Échangeurs, lotissements, zones commerciales. Depuis cinquante ans, la ville dévore la campagne. Une fatalité ? Non : le résultat de choix politiques et économiques.

L’empire du hangar

http://barbietuerick.blogspace.fr

Deux hypermarchés en 1960, 115 en 1970, 407 en 1980, plus de 1 400 en 2010. La création de surface commerciale a atteint un nouveau record en 2009 (4 millions de mètres carrés, dont 80 % en périphérie) en totale contradiction avec le Grenelle de l’Environnement. (…)

En France, 70 % du chiffre d’affaires commercial est réalisé en périphérie des villes, contre 30 % en Allemagne. (…)

« C’est partout le même alignement de cubes et de parallélépipèdes en tôle ondulée, le même pullulement de pancartes et d’enseignes », se désole Jean-Pierre Sueur, sénateur socialiste du Loiret. (…)

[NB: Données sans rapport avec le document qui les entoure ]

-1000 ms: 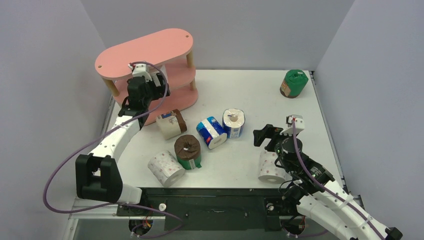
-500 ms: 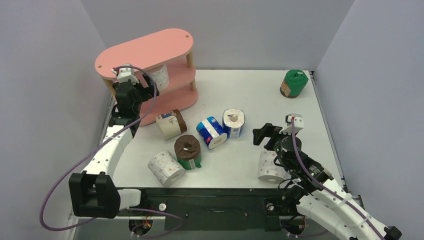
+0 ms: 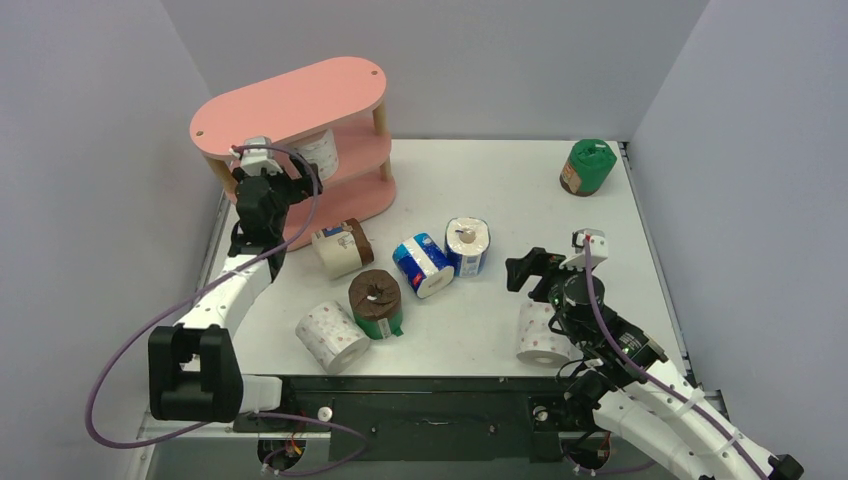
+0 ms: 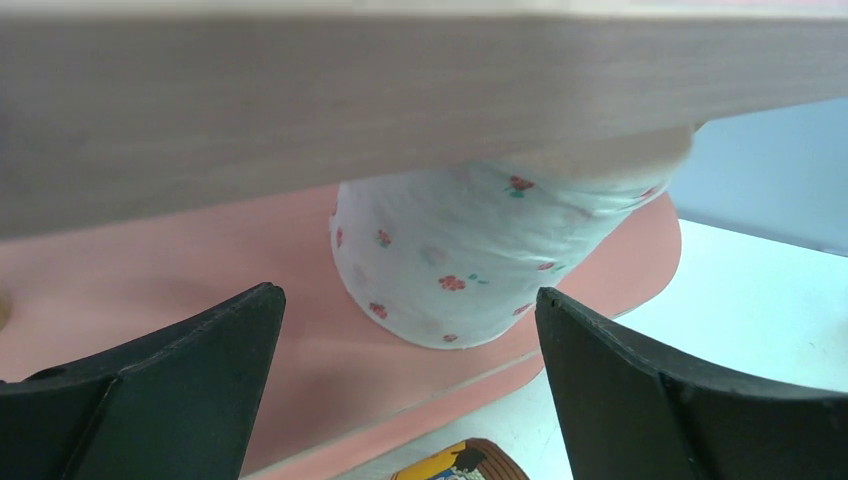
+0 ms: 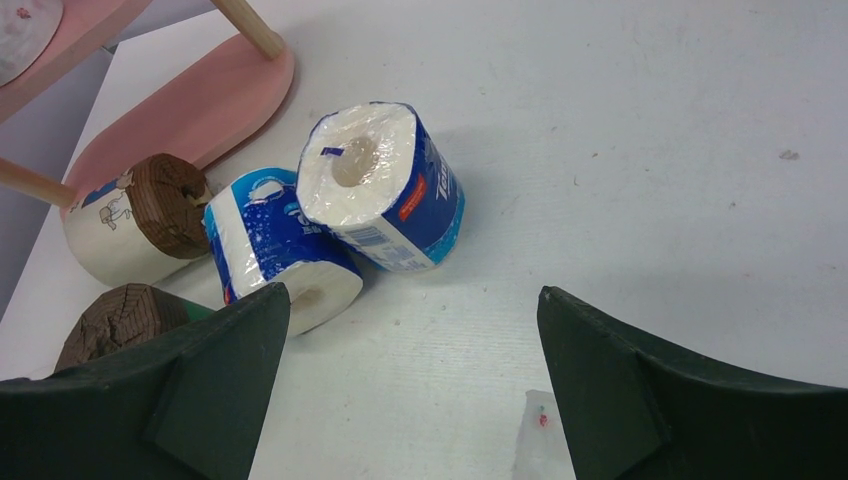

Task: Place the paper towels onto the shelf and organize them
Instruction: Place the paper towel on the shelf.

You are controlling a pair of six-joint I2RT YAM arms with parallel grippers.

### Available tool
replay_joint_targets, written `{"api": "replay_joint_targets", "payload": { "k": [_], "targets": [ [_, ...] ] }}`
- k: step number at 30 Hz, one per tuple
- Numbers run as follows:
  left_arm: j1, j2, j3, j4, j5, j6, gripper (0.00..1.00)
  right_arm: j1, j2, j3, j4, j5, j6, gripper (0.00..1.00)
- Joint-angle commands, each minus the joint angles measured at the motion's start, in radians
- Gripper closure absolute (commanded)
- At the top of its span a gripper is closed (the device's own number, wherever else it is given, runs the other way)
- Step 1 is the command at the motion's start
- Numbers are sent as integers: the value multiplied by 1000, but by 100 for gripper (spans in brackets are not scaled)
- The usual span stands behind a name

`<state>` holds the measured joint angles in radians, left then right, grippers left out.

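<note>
A dotted roll (image 4: 470,262) is sitting on the middle board of the pink shelf (image 3: 290,100), its top hidden under the board above in the left wrist view. The left gripper (image 4: 408,293) is hovering just in front of it, jaws spread wide, 1 finger lining up to either side of the roll and neither touching it.

Out on the white worktop (image 3: 500,190), a beige roll (image 3: 340,247) is lying just beside the shelf's bottom board. Next to it, a lying blue roll (image 5: 275,260) is leaning against an upright blue roll (image 5: 380,185). A brown roll (image 3: 376,300) and a second dotted roll (image 3: 332,337) are resting nearer the front edge. A green roll (image 3: 587,166) is standing well apart in the far right corner.

The right gripper (image 5: 413,295) is hanging over the worktop, jaws wide and holding nothing, with a third dotted roll (image 3: 543,335) lying beneath its arm.
</note>
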<state>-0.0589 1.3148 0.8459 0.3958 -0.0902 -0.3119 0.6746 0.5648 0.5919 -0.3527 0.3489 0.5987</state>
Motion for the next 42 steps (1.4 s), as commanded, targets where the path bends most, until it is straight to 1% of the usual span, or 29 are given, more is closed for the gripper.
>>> {"api": "replay_joint_targets", "payload": {
  "k": [1,6,25,33,42],
  "targets": [
    [4,15,0,181,81,69,4,-5,-10,-11,24,1,10,11],
    [11,57,26,175,181,100,4,-5,-8,-12,23,2,7,11],
    [7,187,75,240,370,92,4,-7,1,-17,21,-2,12,11],
    [-34,236,114,243,391,95,4,-8,8,-12,23,-3,12,11],
    [-93,288,169,219,369,123,4,-8,10,-11,24,4,9,11]
  ]
}}
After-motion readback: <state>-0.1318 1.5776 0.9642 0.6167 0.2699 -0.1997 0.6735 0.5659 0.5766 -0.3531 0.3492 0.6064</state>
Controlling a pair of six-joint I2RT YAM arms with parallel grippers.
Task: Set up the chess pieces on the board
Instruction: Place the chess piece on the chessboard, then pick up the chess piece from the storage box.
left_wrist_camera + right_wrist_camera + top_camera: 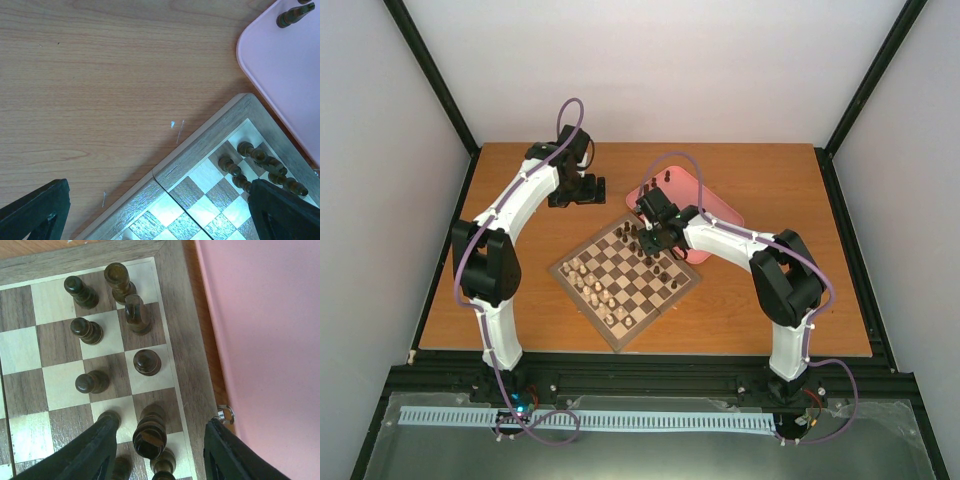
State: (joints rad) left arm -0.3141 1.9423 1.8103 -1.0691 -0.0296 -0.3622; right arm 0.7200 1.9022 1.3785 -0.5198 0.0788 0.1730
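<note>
Tiny dark chess pieces point(149, 432): look light, hard, smooth, easy to tip. Best pinched at the thin neck. Lined up along the board point(172, 340) edge, one between spread right gripper point(162, 445) jaws, not squeezed. Over the board corner, left gripper point(157, 215) spread too.

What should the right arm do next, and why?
Probably lift straight up: the right fingers stand open around a dark piece standing on the board, with neighbours close by. More dark pieces wait on the pink tray.

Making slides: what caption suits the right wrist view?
Open right gripper straddling a tall dark chess piece at the board's edge, pink tray alongside.
</note>
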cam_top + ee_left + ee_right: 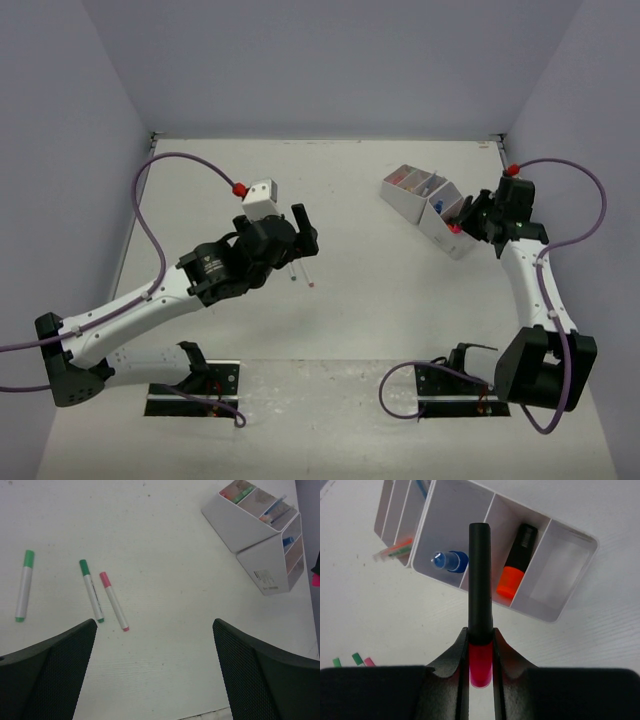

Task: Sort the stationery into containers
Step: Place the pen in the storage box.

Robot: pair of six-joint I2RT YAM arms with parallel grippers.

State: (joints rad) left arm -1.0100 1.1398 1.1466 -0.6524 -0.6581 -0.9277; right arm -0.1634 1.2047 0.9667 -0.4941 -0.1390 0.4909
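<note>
right pincer (481, 650) | clamps black marker (480, 580) | black end toward organizer (561, 569)

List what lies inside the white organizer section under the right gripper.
A small blue-capped bottle in one compartment, a black marker with orange end in the next; the third looks bare. The black-and-pink marker in the right gripper hides the strip between them.

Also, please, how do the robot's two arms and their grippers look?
The left arm and the right arm both have white links and black joints. A purple cable runs along each, ending in a red plug. The left gripper has broad black fingers with a fine mesh texture; the right gripper is black too.
</note>
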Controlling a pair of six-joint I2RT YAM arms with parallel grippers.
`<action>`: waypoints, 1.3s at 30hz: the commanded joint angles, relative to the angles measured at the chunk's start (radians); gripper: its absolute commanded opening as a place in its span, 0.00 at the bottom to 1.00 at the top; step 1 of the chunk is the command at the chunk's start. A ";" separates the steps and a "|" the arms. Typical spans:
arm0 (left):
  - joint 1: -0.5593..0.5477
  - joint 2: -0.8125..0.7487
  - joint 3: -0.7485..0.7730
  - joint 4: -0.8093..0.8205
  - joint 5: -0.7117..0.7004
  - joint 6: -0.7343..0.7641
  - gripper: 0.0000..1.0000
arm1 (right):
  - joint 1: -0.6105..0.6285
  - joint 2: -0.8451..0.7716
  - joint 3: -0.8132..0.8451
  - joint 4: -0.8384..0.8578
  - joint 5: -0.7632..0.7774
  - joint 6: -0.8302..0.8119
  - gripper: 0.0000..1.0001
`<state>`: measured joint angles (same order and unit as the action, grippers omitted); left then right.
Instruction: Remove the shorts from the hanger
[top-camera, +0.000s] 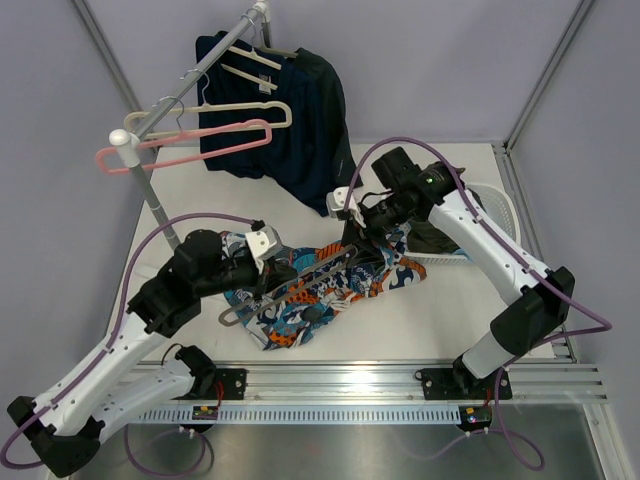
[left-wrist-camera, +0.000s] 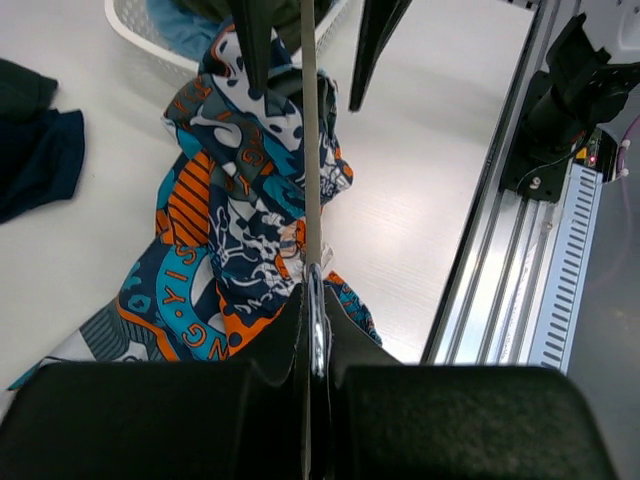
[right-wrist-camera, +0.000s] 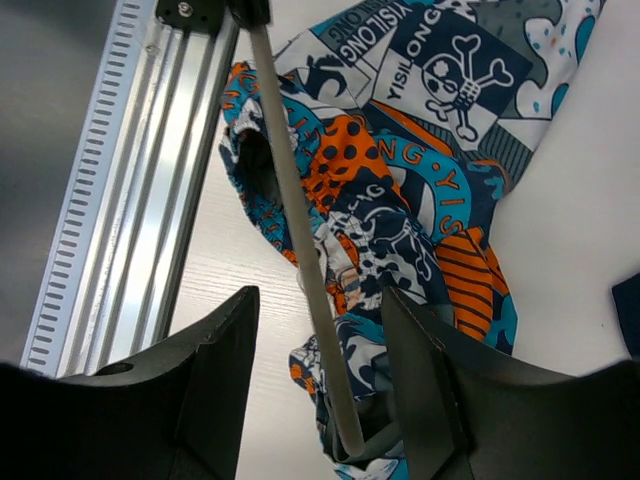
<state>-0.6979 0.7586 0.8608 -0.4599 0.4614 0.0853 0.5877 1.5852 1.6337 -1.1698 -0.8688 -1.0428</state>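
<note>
1. Nearest, the left fingers (left-wrist-camera: 313, 318) are pressed fully together on the thin bar of the hanger (left-wrist-camera: 310, 150). The left arm reaches low and forward over the worktop (top-camera: 430, 320).
2. Just beyond them, the shorts (left-wrist-camera: 230, 230) lie crumpled on the worktop, bunched around that bar. They look like light, limp printed cloth, likely to sag and snag rather than slide off cleanly.
3. The hanger looks stiff and slim, so it seems the right thing to pin down. The cloth is probably best pinched at a thick fold or the waistband, clear of the bar.
4. Farther on, the right fingers (right-wrist-camera: 318, 300) stand partly apart, one on each side of the bar, gripping nothing. The right arm bends down from the far right, its wrist turned back toward the left arm.
5. Behind it, a white basket (top-camera: 500, 215) sits just beside the right arm. Dark clothes (top-camera: 300, 130) hang well apart at the back.
</note>
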 joint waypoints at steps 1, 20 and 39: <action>0.003 -0.039 0.017 0.076 0.039 -0.004 0.00 | -0.003 0.018 -0.021 0.062 0.102 0.035 0.60; 0.003 -0.064 -0.003 0.093 -0.177 -0.009 0.37 | -0.052 -0.002 0.077 -0.197 -0.136 -0.089 0.00; 0.003 -0.341 -0.020 0.024 -0.497 -0.082 0.99 | -0.348 0.050 0.165 0.229 0.131 0.450 0.00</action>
<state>-0.6926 0.4496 0.8555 -0.4187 0.0273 0.0341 0.2367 1.6028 1.7191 -1.1294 -0.7963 -0.8074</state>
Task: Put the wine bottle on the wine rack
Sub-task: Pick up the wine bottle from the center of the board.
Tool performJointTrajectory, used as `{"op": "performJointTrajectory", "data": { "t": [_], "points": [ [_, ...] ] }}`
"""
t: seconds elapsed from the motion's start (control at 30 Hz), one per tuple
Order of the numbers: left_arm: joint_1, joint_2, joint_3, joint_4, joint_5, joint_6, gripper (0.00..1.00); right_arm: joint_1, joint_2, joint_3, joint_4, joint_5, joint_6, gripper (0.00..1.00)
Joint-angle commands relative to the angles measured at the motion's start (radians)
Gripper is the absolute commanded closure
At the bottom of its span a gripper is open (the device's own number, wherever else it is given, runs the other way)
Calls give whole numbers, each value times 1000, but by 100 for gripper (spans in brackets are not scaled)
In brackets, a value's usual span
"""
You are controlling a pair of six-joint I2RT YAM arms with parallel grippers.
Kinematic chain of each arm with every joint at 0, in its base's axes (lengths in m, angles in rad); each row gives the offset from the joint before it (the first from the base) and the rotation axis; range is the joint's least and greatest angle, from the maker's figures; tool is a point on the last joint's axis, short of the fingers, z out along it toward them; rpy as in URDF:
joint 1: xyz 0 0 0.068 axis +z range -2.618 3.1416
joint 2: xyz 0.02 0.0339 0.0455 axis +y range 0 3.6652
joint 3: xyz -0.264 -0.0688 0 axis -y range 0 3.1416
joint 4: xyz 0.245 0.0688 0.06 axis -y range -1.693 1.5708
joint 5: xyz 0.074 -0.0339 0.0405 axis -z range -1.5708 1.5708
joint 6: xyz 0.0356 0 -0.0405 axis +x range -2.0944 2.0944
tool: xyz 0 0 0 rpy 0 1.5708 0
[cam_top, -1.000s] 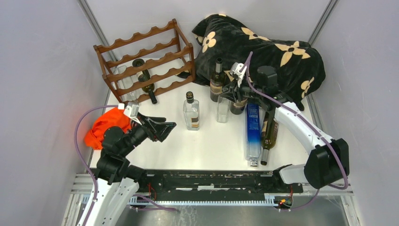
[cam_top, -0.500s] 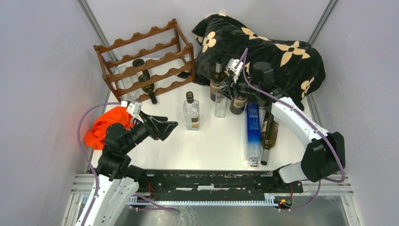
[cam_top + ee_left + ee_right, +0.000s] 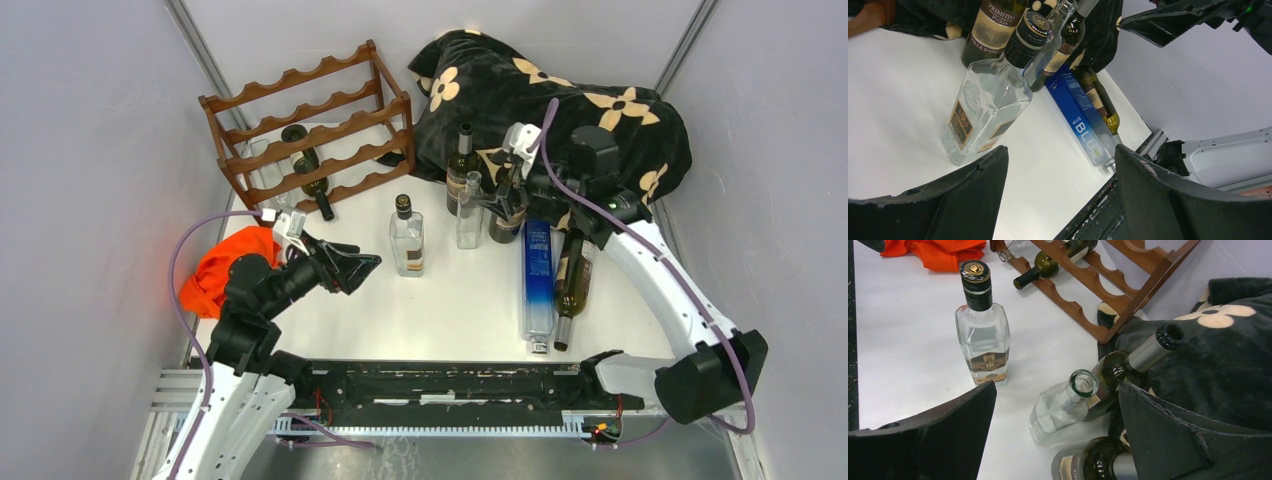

Et pour quel bilan ! « En cassant les prix sur quelques rares mais symboliques produits, les grandes surfaces se sont enrichies en ruinant les pompes à essence, les commerces de bouche, les drogueries, les quincailleries, des milliers de commerces indépendants spécialisés ou de proximité, des milliers d’artisans, et même des milliers de producteurs et fournisseurs. Les résultats sont objectivement inacceptables. Avec, en plus, des prix supérieurs à ceux de nos voisins européens ! » Jean-Paul Charié, député UMP du Loiret, dans un rapport sur l’urbanisme commercial rédigé en mars 2009. (…)

Le rêve pavillonnaire

http://lesyeuxouverts.blog.lemonde.fr/category/picardie/

Sur les 437 000 logements mis en chantier en 2007 (record historique, le chiffre est retombé à 330 000 en 2009), plus de la moitié sont des maisons individuelles (construites sans architecte à 95 %). Moins de 10 000 maisons sont écologiques. (…)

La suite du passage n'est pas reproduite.